Task goal:
Any images in the material are to be dropped while every line is retyped exactly.

- - -

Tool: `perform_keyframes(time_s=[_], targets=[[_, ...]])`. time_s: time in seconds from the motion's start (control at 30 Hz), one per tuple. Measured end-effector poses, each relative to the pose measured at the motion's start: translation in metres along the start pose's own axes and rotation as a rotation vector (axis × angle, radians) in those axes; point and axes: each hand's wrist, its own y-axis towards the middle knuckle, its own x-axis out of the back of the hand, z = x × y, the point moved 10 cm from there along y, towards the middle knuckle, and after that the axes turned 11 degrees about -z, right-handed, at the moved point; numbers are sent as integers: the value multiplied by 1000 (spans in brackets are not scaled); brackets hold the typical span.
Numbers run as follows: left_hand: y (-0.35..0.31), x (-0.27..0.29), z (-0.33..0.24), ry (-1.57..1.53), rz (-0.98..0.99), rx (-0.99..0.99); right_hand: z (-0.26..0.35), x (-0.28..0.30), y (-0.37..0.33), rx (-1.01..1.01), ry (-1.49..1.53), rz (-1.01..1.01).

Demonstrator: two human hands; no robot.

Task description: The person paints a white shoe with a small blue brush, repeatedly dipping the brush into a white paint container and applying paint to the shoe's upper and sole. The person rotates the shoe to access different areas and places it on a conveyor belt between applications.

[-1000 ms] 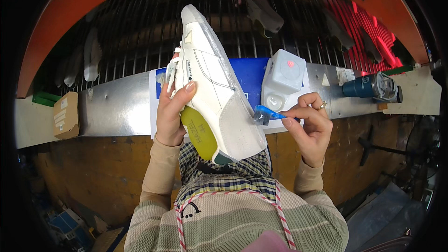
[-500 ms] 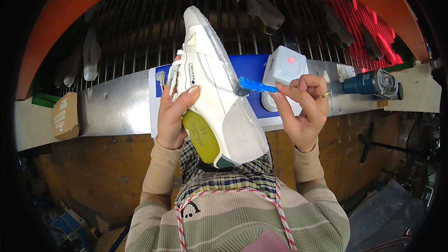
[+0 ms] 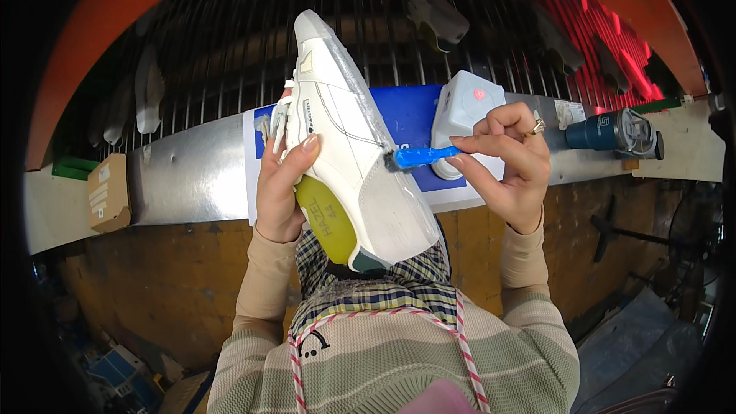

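A white sneaker [image 3: 349, 115] is tilted on its side in front of me, toe pointing away and heel toward me. Inside it sits a yellow-green last [image 3: 328, 215]. My left hand [image 3: 285, 176] grips the shoe by its laced side, thumb on the upper and fingers hidden behind. Between thumb and fingertips, my right hand [image 3: 512, 157] pinches a small blue brush [image 3: 425, 156]. Its dark bristles touch the shoe's lower side edge, where a wet-looking, shiny coating runs along toward the toe.
Beyond the metal ledge [image 3: 199, 169], several shoes lie on a dark roller conveyor [image 3: 230, 77], with red light at its right. A whitish container [image 3: 468, 111] stands on a blue sheet [image 3: 399, 115]. A teal tumbler [image 3: 609, 134] is at right, a cardboard box [image 3: 109, 192] at left.
The brush has shifted slightly toward me and left along the shoe's edge, and my right hand has moved a little right. The shoe has shifted slightly left.
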Motion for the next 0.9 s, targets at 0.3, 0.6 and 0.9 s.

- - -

Task result:
Tool: `perform_keyframes(time_s=[_], targets=[[_, ...]])`. time_s: time in seconds from the motion's start (control at 30 Hz), one per tuple. Measured end-effector poses, each relative to the pose measured at the motion's start: translation in metres along the start pose's own axes and rotation as a rotation vector (axis × angle, radians) in those axes; point and axes: each hand's wrist, its own y-axis towards the middle knuckle, its own x-axis out of the back of the hand, z = x × y, the point moved 10 cm from there along y, towards the middle knuckle, and after that the axes turned 11 degrees about -z, right-handed, at the moved point; numbers are sent as integers: the value multiplied by 1000 (spans in brackets are not scaled); brackets hold the typical span.
Numbers run as follows: left_hand: y (-0.35..0.31), x (-0.27..0.29), z (-0.33..0.24), ry (-1.57..1.53), rz (-0.98..0.99), rx (-0.99..0.99); right_hand: z (-0.26..0.35), x (-0.28..0.30), y (-0.37..0.33), rx (-1.01..1.01), ry (-1.49..1.53), rz (-1.01..1.01).

Demonstrator: two human hands; no robot.

Task description: The person paints a white shoe with a small blue brush, repeatedly dipping the brush into a white paint container and applying paint to the shoe's upper and sole. The person rotates the shoe to access different areas and places it on a conveyor belt between applications.

[-1000 ms] 
[-500 ms] 
[+0 ms] 

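A white sneaker [image 3: 349, 115] is tilted on its side in front of me, toe pointing away and heel toward me. Inside it sits a yellow-green last [image 3: 328, 215]. My left hand [image 3: 285, 176] grips the shoe by its laced side, thumb on the upper and fingers hidden behind. Between thumb and fingertips, my right hand [image 3: 512, 157] pinches a small blue brush [image 3: 425, 156]. Its dark bristles touch the shoe's lower side edge, where a wet-looking, shiny coating runs along toward the toe.
Beyond the metal ledge [image 3: 199, 169], several shoes lie on a dark roller conveyor [image 3: 230, 77], with red light at its right. A whitish container [image 3: 468, 111] stands on a blue sheet [image 3: 399, 115]. A teal tumbler [image 3: 609, 134] is at right, a cardboard box [image 3: 109, 192] at left.
The brush has shifted slightly toward me and left along the shoe's edge, and my right hand has moved a little right. The shoe has shifted slightly left.
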Motion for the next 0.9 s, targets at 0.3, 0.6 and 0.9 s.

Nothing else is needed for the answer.